▶ [Work to be completed]: Print the listing below exactly, minus its pictures.

▶ [Dataset section]:

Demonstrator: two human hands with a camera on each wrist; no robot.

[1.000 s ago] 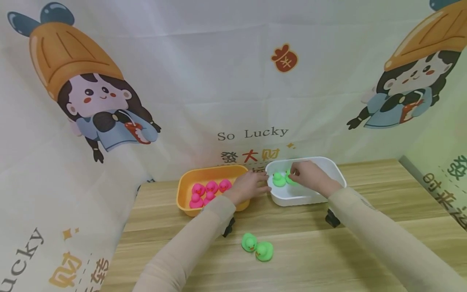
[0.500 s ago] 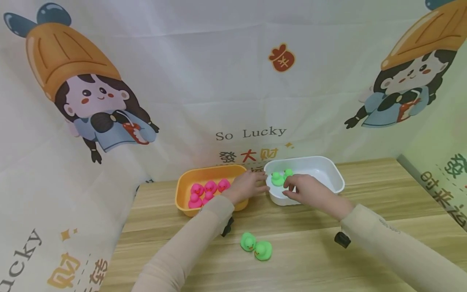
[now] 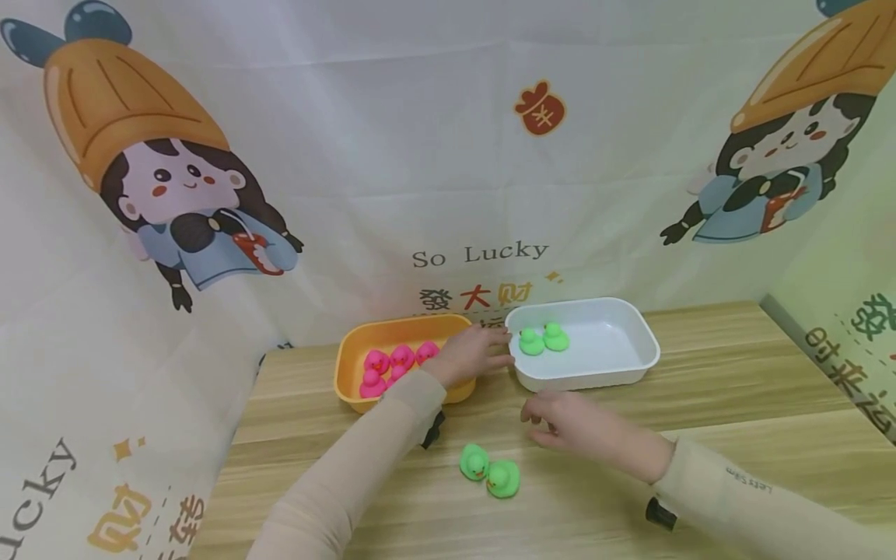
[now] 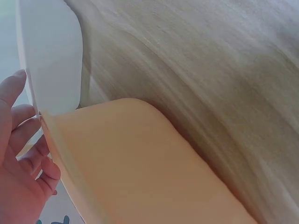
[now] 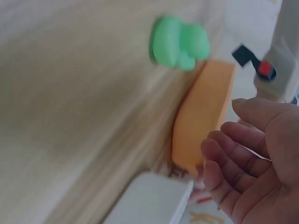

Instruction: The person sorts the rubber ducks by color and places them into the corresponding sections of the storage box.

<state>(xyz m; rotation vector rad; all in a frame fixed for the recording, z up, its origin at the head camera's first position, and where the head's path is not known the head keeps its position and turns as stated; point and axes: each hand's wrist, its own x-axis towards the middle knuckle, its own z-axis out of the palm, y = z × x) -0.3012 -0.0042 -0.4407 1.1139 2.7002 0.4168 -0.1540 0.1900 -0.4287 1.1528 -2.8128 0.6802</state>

▶ [Task answer]:
Demonstrator: two human hands with a camera on each wrist; no robot.

[1.000 s ago] 
[0.500 s ago] 
[now] 
[now] 
[now] 

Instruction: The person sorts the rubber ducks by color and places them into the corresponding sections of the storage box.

<state>(xyz m; rotation vector rad; all in a frame fixed for the recording, z up, its origin at the head camera's first position, and where the head's path is not known the head keeps its position and turns as stated; point and axes: each hand's wrist, its own x-axis towards the middle knuckle, its own z-axis out of the palm, y = z × x) -0.3012 -0.0042 -0.4407 1.1139 2.7002 0.4168 -0.1540 0.1900 -0.4287 1.1528 -2.8128 0.6802</state>

Besides this answer, nothing more is needed.